Ini pernah terjadi pada cucu Rasulullah, Imam Ali Zainal Abidin. Ketika ia hendak berwudlu, seorang budak sigap mengambil kendi dan membantu menuangkan air. Namun, kendi itu tiba-tiba jatuh dan melukai tuannya. Imam Ali Zainal Abidin pun menolehkan wajahnya.
Budak itu ketakutan. Saking takutnya seketika ia melafadkan potongan ayat al Qur’an; wa al-kaḍimina al-ghaida (orang-orang yang mampu menahan amarahnya). Lalu Imam Zainal Abidin berkata, “Saya telah menahan amarahku”. Budak itu melanjutkan, ‘Wa al-‘afina an al-nas’. Imam Ali Zainal Abidin membalasnya lagi, “Saya sungguh telah memaafkan engkau”. Dan budak itu menutupnya dengan ucapan, ‘Wallahu yuhibbu al-muhsinin’. Maka Imam Ali Zainal Abidin pun berkata, “Sungguh demi Allah, engkau telah merdeka karena Allah. Maka pergilah”.
Subhanallah. Sang budak dibebaskan bukan karena prestasinya. Tapi justru disaat dia melakukan kesalahan besar kepada tuannya.
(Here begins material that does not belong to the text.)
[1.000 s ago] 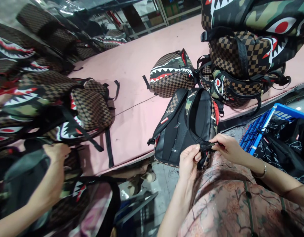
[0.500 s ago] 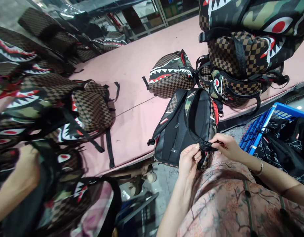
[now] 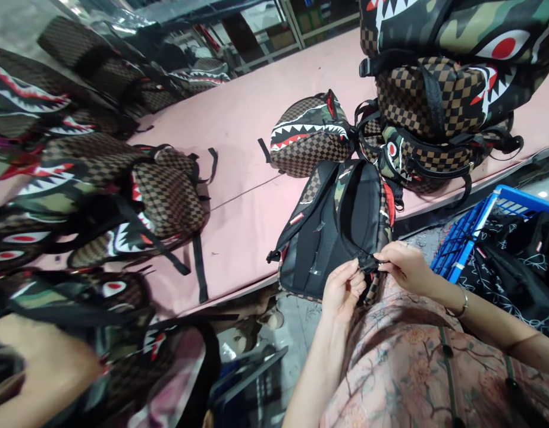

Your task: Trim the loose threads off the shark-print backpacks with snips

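A small backpack (image 3: pixel 310 244) lies with its black padded back and straps facing up, its lower end over the edge of the pink table (image 3: pixel 251 232). At its lower right corner my left hand (image 3: pixel 344 286) pinches the black strap (image 3: pixel 367 263). Just to the right, my right hand (image 3: pixel 401 264) has thumb and fingers closed on the same strap near its end. The fingertips of both hands are a short distance apart. A checkered shark-mouth bag (image 3: pixel 307 139) sits right behind the backpack.
Stacked checkered and camouflage bags (image 3: pixel 435 101) stand at the back right. A blue crate (image 3: pixel 461 238) with black bags is at the right. More bags (image 3: pixel 167 190) cover the left side, where another person's arm (image 3: pixel 42 368) reaches in.
My right hand has shifted slightly left and its fingers sit differently on the strap. The other person's arm has moved lower and farther right. My left hand is almost unchanged.
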### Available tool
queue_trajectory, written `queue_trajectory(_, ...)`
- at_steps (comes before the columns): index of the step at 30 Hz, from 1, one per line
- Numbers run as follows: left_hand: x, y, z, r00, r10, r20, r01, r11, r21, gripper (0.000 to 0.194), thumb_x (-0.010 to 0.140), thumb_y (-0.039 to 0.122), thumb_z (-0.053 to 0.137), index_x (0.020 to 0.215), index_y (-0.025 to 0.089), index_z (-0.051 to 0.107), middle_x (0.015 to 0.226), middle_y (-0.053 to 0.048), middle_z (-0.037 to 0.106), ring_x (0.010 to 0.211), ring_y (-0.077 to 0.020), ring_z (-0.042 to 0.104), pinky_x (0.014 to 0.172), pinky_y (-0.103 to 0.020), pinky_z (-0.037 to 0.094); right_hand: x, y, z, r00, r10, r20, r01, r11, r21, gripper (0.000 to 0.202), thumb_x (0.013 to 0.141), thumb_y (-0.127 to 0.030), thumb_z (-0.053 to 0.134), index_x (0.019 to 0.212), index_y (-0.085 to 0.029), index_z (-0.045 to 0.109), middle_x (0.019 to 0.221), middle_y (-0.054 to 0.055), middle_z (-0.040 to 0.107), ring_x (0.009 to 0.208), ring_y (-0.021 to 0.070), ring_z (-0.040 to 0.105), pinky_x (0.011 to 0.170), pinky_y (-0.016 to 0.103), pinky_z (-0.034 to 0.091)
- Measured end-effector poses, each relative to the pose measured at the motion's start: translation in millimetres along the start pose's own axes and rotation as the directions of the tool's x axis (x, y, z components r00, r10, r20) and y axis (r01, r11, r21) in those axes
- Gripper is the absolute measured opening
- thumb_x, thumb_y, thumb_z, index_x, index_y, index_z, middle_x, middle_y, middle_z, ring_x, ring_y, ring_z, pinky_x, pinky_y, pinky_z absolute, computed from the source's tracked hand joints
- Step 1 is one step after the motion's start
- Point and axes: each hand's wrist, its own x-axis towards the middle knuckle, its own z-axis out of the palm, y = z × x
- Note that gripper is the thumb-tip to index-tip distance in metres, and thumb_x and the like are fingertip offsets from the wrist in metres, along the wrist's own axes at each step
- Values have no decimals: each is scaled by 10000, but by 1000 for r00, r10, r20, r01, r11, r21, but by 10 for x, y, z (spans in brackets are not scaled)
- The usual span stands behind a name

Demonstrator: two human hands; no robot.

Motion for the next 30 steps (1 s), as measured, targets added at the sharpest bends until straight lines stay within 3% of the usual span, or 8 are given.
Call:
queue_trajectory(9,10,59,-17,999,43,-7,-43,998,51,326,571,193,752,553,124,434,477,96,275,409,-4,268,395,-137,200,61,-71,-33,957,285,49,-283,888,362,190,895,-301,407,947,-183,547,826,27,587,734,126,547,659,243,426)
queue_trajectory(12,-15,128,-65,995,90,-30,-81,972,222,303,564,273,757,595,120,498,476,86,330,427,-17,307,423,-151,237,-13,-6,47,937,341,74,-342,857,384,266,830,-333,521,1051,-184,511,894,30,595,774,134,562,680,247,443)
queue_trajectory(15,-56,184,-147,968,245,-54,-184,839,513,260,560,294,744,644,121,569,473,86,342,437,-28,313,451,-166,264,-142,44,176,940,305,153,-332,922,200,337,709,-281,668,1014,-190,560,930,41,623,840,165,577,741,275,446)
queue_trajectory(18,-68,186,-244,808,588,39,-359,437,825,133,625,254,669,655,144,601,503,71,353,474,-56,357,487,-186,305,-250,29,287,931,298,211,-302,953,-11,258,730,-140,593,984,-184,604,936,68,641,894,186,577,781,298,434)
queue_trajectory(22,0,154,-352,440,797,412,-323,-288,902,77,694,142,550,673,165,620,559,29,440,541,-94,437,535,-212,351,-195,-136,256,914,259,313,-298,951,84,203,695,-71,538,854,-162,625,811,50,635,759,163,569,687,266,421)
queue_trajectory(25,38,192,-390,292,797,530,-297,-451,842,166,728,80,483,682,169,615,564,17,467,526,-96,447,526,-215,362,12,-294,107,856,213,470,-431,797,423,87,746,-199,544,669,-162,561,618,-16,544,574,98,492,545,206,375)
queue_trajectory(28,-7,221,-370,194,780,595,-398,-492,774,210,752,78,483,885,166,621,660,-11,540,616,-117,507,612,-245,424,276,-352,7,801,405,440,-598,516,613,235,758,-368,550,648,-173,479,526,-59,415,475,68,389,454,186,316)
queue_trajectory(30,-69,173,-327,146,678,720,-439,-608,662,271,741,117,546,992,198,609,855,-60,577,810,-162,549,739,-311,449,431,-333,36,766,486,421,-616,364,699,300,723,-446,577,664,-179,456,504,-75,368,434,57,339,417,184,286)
Dalam pergaulan, kita sering telah mati-matian berkomitmen untuk tidak marah. Tapi ada saja orang yang suka memancing-mancing emosi. Sayyidina Mu’awiyah yang digelar ahlamul ‘arab (orang Arab paling bijak), punya penangkal jitu.
Suatu ketika ada orang yang mengklaim diri mampu membuat Mu’awiyah marah. Ketika berjumpa, tanpa sopan ia berkata, “Wahai Mu’awiyah, nikahkan ibumu dengan aku. Sebab dubur atau pantat ibumu besar.”
Pancingan orang itu gagal. Mua’awiyah justru dengan cerdik balik berkata; “Oh iya. Justru pantat besar ibuku itulah yang membuat ayahku sangat mencintainya”. Mu’awiyah tak marah sedikitpun. Ia bahkan menghadiahkan uang seribu dinar kepada orang itu untuk menikahi perempuan lain.
Marah adalah sesuatu yang manusiawi. Tidak seorang pun di muka bumi ini yang semasa hidupnya tidak pernah marah. Islam juga tidak dengan tegas melarang seseorang untuk marah. Benar Nabi pernah menasihati seorang sahabat, “Janganlah marah, dan bagimu surga”.